Boston, Palo Alto, Berlino, Shenzhen, Pechino, il triangolo Oxford/Cambridge/Londra. Nel mondo di oggi – e a maggior ragione in quello di domani – sono le grandi città internazionali a forte vocazione innovativa che si ergono a motore dello sviluppo mondiale (e che peraltro hanno la straordinaria capacità di crescere molto più del resto dei loro rispettivi Paesi).
Ciò accade attraverso la somma di un mix unico, che parte da una mera questione di relazione tra i milioni di abitanti e la frequenza delle loro interazioni. Che genera l’abbassamento del costo dei servizi e aumenta la loro diffusione. Si alimenta quotidianamente grazie al fatto che in queste grandi città vi sono le migliori università e gli ecosistemi più innovativi del pianeta. E si completa perché questi enormi agglomerati rappresentano il luogo più adatto per l’incontro di razze, religioni, filosofie, discussioni e orientamenti politici al cui convergere, le idee nascono, si sviluppano e crescono.
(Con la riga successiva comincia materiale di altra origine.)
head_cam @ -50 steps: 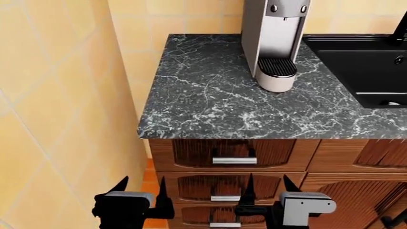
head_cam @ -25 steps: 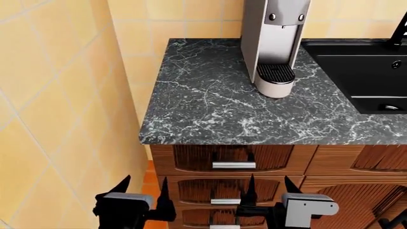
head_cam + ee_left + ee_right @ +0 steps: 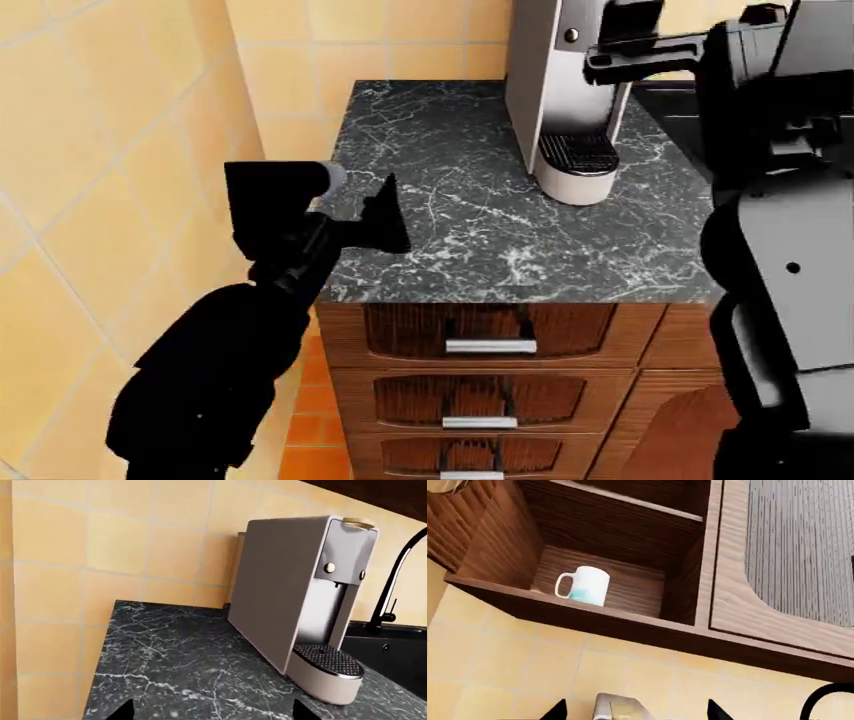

Soprattutto è in queste grandi città che l’innovazione ha terreno fertile perché essa è l’effetto di un orientamento collettivo della società piuttosto che il frutto di un singolo individuo o di un gruppo ristretto di innovatori, come combinazione di soluzioni provenienti da culture differenti, tra elementi del passato e bisogni emergenti, che generano competitività attraverso un maggiore passaggio di conoscenza, cultura e talento.
Le grandi città che abbiamo citato all’inizio hanno la rara capacità di saper pianificare la loro crescita e rappresentano l’eccezione rispetto ad altre grandi città che si fanno sopraffare dalla loro dimensione “extra-large”, come le favelas brasiliane e come Jakarta, capitale dell’Indonesia, dove le infrastrutture urbane sono del tutto insufficienti e vige da sempre la paralisi totale perché il traffico è ingestibile o anche solo come le tante grandi città sparse nel mondo dove vivono centinaia di migliaia di persone che non possono interagire fra loro, che non stanno sperimentando appieno la loro potenzialità di esseri produttivi e che per questo rappresentano soltanto un costo per la società, un costo a fondo perduto.
Quindi essere una grande città non basta. Come non basta appartenervi come abitante, perché bisogna adeguarsi al suo stile di vita, sfruttarne i servizi e anche essere aperti nei confronti dell’immigrazione e perciò essere mentalmente disponibili ad agevolare il passaggio delle masse in movimento.
Direte voi, ma con i migranti come la mettiamo?
In realtà la migrazione è una parte importante dello sviluppo umano. Lo dice la Storia. Guardare all’immigrazione non vuol dire solo vederne le problematiche che porta con sé, ma anche tentare di ottimizzare e risolverle per un migliore costrutto economico e sociale. Noi vediamo gli immigrati e li trattiamo come fossero dei costi e non come dei “beni”. Nel tentativo di ridurne la quantità, dimentichiamo il loro valore aggiunto e il fatto che come “beni” possono contribuire alla crescita comune e al nostro sviluppo per una società migliore da tutti i punti di vista.
Anche perché la migrazione fa parte della cultura globale. La campagna che si meccanizza coltiva i nuovi cittadini e ognuno di noi, ogni giorno, migra dai luoghi, dalle convinzioni e dai saperi. Così nei secoli nasce il fenomeno della migrazione verso la città, che rivela la grande capacità di questi neo-cittadini di adeguarsi alla nuova realtà, contribuendo senza problemi alla sua produttività. Questo è un trend epocale che conosciamo tutti e che va adeguato a ben altre migrazioni odierne.